鼎談企画 Future of Insurers 保険ビジネスの未来デザイン(全10回)
IBMコンサルティングパートナー保険サービス部担当の藤田通紀氏が、生命保険、損害保険、共済のリーダーとの対話を通じて、テクノロジー、経営戦略、商品、オペレーションなどの観点から保険業界の未来の姿を探っていく連載の第4回。ゲストには、東京海上日動の理事・dX推進部長の渡部光明氏を迎えた。世の中が大きく変化する中で、リーディングカンパニーとして、保険事業そのもののトランスフォーメーションを視野に、後にスタンダードとなる変曲点を作り出していきたいと語る渡部氏の姿勢に、藤田氏は「プロアクティブなしなやかさ」を見出し、話はDXの先へと展開していった。

目標は「保険事業のトランスフォーメーション」

廣瀬 あらためて損保業界におけるデジタル・トランスフォーメーションとは何か、お考えを聞かせていただきたい。

渡部 損保業界はデータを基に保険数理的な観点から商品を開発するというビジネスで、無形の商品を、ITをはじめとしたテクノロジーやデータをフル活用して発展させてきたという意味でも、もともとテックインダストリーであり、データドリブンなインダストリー。近年DXという言葉が出てきたが、そのようなアジェンダが提示されなくても、社会課題の解決や世の中の変化への適応に取り組んでいけば、おのずとデータやデジタルの活用に向かっていたと思う。損保業界は、外から言われたから、ではなく、自発的に切磋琢磨しているというのが私の考えだ。

渡部 光明 氏

東京海上日動
理事・dX推進部長 
渡部 光明 氏

藤田 まさにその通りだと思う。また、損保は天候や事故など、非常に不確実性の高いものに対する、リスクマネジメントという観点からの投資でもある。そこに、今まで取り入れられなかったようなデータを取り入れることで新しいサービスが生まれたり、新しい補償対象が生まれてくる可能性がある。私としては、加速度的に進化していくデジタルの力を生かした新たな跳躍も損保業界に期待している。
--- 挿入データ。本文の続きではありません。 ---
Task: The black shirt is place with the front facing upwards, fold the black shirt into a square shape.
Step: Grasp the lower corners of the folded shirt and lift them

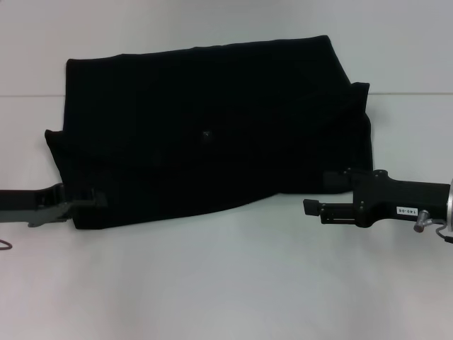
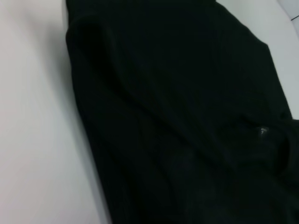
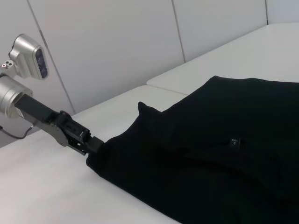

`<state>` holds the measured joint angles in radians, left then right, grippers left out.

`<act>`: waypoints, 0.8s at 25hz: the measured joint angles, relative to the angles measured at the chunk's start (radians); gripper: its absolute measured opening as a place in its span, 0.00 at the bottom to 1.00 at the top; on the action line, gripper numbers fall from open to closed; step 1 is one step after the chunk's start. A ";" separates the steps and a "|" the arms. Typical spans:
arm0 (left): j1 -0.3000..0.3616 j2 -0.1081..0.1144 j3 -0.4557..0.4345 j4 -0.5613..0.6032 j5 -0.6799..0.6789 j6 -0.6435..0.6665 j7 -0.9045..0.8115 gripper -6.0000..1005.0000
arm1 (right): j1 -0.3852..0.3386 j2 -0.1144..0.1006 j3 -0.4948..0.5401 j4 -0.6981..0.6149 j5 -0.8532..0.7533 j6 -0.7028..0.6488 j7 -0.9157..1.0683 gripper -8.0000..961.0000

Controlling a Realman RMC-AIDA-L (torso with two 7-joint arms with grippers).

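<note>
The black shirt (image 1: 205, 134) lies spread on the white table (image 1: 226, 283), folded to a wide dark block; no lettering shows, only a small tag (image 1: 207, 133) near its middle. The left gripper (image 1: 92, 200) meets the shirt's near left corner, its tips lost against the cloth, so its grip cannot be told. The right gripper (image 1: 315, 200) sits at the shirt's near right edge, jaws apart, holding nothing.

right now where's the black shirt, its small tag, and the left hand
black shirt (image 1: 205, 106), head view, middle of the cloth
small tag (image 3: 235, 142), right wrist view, its face
left hand (image 1: 86, 200), head view, tip at the shirt's corner
</note>
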<state>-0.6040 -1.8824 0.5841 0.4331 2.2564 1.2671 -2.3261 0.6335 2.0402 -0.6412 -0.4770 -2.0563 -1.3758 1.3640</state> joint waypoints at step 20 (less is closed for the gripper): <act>-0.008 0.002 0.043 0.003 0.000 -0.004 -0.001 0.06 | 0.035 -0.088 -0.007 -0.223 -0.122 0.006 0.560 0.94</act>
<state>-0.6118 -1.8806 0.6271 0.4356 2.2564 1.2632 -2.3271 0.6680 1.9519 -0.6481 -0.7002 -2.1784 -1.3695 1.9235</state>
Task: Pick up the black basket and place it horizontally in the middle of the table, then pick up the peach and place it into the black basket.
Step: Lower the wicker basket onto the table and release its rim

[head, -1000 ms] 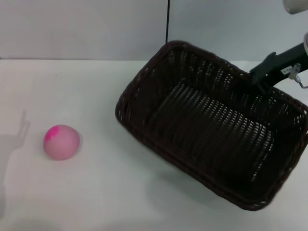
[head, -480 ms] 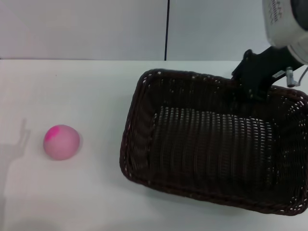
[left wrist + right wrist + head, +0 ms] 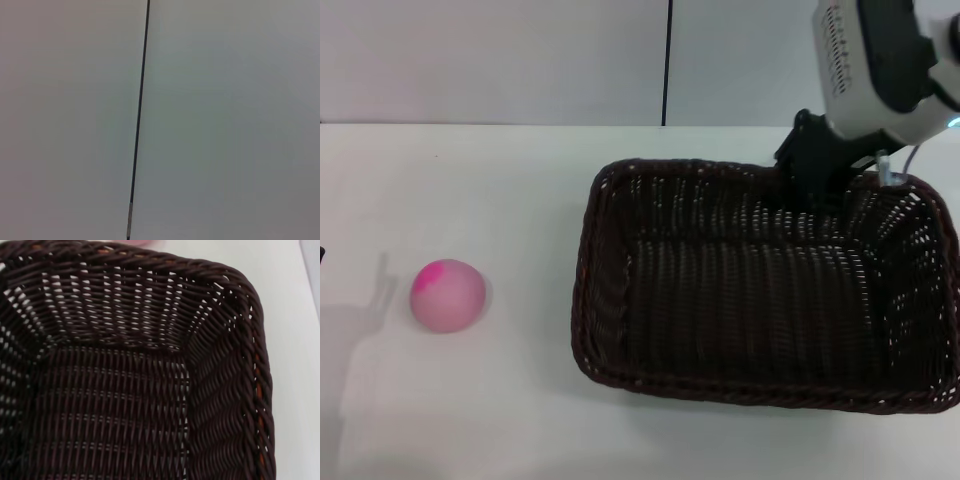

廣瀬 そういう意味では「テクノロジー」がキーワードになると思うが、テクノロジーによって商品やサービスはどのように変わっていくと見ているか。

渡部 環境認識から言うと、当社は、あらゆる業界の大企業や中小企業、個人についても、全国のあらゆる年齢層、多様な職業の方にお客さまとなっていただいている。そのお客さまが今大きく変わってきており、その変化は同時多発的に起きていると認識している。お客さまのニーズの変化やリスクの多様化、新たな社会課題に対しては、しなやかさを持って積極的に変化をし続けていくことが一つのポイントである。もう一つの観点として、われわれは業界を牽引していく存在として、われわれこそが変化を作り出す源となり、変曲点を作る会社になるという気概を持っている。保険事業そのものをトランスフォーメーションするだけでなく、それによってできた変曲点が将来のスタンダードになる、という意識で取り組んでいる。

藤田 しなやかさという言葉には受け身なイメージがあるが、今のお話はプロアクティブなしなやかさ。自らがしなやかに、ある意味では自由に動いていくイメージ。そこには市場を独占して自分だけが生き残ればいいという戦略ではなく、環境全体をしなやかにする、という意味が込められていると感じた。そういった考え方こそが、これからの企業のあり方であり、これからのテクノロジーやデジタルの使い方の一つのあり方のような気がする。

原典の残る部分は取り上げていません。